(INFORMATION PROVIDED Opens)

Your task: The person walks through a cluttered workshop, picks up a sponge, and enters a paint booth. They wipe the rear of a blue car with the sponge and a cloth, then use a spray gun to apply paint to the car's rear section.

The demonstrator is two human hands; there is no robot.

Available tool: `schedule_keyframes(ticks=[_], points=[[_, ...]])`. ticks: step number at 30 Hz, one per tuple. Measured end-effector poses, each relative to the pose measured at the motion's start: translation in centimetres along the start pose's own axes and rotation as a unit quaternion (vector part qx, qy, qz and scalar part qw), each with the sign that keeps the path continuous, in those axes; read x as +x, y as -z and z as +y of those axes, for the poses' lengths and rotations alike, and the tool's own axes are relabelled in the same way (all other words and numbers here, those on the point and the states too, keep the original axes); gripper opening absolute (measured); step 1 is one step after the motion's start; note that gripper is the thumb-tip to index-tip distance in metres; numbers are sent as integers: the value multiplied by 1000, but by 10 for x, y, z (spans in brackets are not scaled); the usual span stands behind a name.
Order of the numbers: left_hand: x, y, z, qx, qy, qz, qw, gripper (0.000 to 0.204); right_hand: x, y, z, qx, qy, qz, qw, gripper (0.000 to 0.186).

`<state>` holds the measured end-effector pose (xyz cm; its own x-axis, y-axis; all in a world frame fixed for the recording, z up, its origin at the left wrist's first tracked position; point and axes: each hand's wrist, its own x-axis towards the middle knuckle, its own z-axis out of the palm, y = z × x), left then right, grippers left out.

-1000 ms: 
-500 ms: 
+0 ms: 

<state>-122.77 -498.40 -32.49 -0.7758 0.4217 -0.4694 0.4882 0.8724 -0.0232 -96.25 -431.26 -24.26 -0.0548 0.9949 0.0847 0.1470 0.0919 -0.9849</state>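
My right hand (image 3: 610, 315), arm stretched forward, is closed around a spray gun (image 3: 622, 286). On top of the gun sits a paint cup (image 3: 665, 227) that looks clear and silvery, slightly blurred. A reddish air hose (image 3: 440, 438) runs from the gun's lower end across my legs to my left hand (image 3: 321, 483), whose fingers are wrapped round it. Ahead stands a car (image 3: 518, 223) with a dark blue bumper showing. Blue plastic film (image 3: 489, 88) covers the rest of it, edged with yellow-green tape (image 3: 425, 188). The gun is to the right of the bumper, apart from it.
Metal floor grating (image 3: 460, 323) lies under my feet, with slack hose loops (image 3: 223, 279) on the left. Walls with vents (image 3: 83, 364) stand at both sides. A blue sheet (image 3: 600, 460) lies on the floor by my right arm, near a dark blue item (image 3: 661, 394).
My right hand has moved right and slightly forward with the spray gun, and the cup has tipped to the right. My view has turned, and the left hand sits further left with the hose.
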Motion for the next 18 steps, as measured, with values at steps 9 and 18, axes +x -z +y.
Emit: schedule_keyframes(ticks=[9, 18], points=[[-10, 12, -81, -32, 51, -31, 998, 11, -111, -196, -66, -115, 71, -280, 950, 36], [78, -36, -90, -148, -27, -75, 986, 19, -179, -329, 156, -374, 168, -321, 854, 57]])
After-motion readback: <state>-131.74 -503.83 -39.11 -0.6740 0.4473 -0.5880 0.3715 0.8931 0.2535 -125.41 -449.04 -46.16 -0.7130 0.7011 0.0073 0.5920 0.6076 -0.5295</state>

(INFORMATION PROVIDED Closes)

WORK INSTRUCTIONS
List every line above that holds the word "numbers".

FINISHED TASK
Available tool: `schedule_keyframes(ticks=[_], points=[[_, ...]])`. ticks: step number at 30 Hz, one per tuple. Measured end-effector poses, each relative to the pose measured at the motion's start: translation in centimetres along the start pose's own axes and rotation as a unit quaternion (vector part qx, qy, qz and scalar part qw), each with the sign that keeps the path continuous, in those axes; read x as +x, y as -z and z as +y of those axes, for the poses' lengths and rotations alike, and the tool's own axes are relabelled in the same way (all other words and numbers here, those on the point and the states too, keep the original axes); gripper opening absolute (measured); step 1 is one step after the motion's start; note that gripper is the thumb-tip to index-tip distance in metres; numbers are sent as integers: the value multiplied by 1000, but by 10 for x, y, z (spans in brackets are not scaled); the usual span stands behind a name.
Order of the numbers: left_hand: x, y, z, qx, qy, qz, qw, gripper (0.000 to 0.204); right_hand: x, y, z, qx, qy, qz, qw, gripper (0.000 to 0.186).

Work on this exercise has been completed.